§ **Problem**
A full, exact copy of the records below is the required answer.

§ **Exercise inputs**
○ ○ ○ ○
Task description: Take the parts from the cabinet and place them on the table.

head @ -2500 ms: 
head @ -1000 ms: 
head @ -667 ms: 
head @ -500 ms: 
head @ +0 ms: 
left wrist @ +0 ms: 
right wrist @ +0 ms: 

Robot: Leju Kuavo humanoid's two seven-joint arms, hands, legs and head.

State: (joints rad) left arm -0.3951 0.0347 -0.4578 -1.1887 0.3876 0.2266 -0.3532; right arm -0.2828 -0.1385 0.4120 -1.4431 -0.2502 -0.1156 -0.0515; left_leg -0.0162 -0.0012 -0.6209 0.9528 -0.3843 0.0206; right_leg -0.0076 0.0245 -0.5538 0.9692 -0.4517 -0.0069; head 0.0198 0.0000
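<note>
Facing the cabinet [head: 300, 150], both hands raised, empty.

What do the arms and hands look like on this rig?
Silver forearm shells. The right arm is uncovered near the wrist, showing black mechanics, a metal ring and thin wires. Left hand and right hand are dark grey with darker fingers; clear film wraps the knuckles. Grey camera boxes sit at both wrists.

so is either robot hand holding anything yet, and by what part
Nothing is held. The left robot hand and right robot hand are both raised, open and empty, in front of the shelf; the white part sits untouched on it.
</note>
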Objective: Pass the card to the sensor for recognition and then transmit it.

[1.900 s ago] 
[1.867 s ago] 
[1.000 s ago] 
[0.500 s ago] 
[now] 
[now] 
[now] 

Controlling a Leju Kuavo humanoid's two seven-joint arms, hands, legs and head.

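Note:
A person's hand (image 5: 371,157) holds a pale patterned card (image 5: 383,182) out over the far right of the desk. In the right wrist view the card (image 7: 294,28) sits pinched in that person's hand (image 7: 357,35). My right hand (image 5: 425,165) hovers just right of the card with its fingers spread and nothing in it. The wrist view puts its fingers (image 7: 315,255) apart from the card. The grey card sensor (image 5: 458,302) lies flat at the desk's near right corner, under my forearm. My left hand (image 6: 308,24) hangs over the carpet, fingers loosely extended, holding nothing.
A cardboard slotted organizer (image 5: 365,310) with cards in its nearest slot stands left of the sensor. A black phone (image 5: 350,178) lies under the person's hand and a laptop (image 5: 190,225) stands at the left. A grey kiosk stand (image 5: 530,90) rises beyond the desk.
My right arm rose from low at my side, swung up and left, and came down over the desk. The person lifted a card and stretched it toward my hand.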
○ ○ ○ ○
§ **Reply to the exercise**
Task description: Take the parts from the cabinet and place them on the table.

head @ -2500 ms: 
head @ -1000 ms: 
head @ -667 ms: 
head @ -500 ms: 
head @ +0 ms: 
left wrist @ +0 ms: 
right wrist @ +0 ms: 

Robot: Leju Kuavo humanoid's two seven-joint arms, hands, legs and head.

State: (joints rad) left arm -0.3951 0.0347 -0.4578 -1.1887 0.3876 0.2266 -0.3532; right arm -0.2828 -0.1385 0.4120 -1.4431 -0.2502 -0.1156 -0.0515; left_leg -0.0162 -0.0012 -0.6209 0.9528 -0.3843 0.0206; right_leg -0.0076 0.0245 -0.5538 0.9692 -0.4517 -0.0069; head 0.0198 0.0000
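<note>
Facing the cabinet [head: 300, 150], both hands raised, empty.

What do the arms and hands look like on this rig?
Silver forearm shells. The right arm is uncovered near the wrist, showing black mechanics, a metal ring and thin wires. Left hand and right hand are dark grey with darker fingers; clear film wraps the knuckles. Grey camera boxes sit at both wrists.

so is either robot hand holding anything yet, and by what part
Nothing is held. The left robot hand and right robot hand are both raised, open and empty, in front of the shelf; the white part sits untouched on it.
</note>
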Objective: Pass the card to the sensor for recognition and then transmit it.

[1.900 s ago] 
[1.867 s ago] 
[1.000 s ago] 
[0.500 s ago] 
[now] 
[now] 
[now] 

Controlling a Leju Kuavo humanoid's two seven-joint arms, hands, legs and head.

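Note:
A person's hand (image 5: 371,157) holds a pale patterned card (image 5: 383,182) out over the far right of the desk. In the right wrist view the card (image 7: 294,28) sits pinched in that person's hand (image 7: 357,35). My right hand (image 5: 425,165) hovers just right of the card with its fingers spread and nothing in it. The wrist view puts its fingers (image 7: 315,255) apart from the card. The grey card sensor (image 5: 458,302) lies flat at the desk's near right corner, under my forearm. My left hand (image 6: 308,24) hangs over the carpet, fingers loosely extended, holding nothing.
A cardboard slotted organizer (image 5: 365,310) with cards in its nearest slot stands left of the sensor. A black phone (image 5: 350,178) lies under the person's hand and a laptop (image 5: 190,225) stands at the left. A grey kiosk stand (image 5: 530,90) rises beyond the desk.
My right arm rose from low at my side, swung up and left, and came down over the desk. The person lifted a card and stretched it toward my hand.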

The requested output has now been given in full.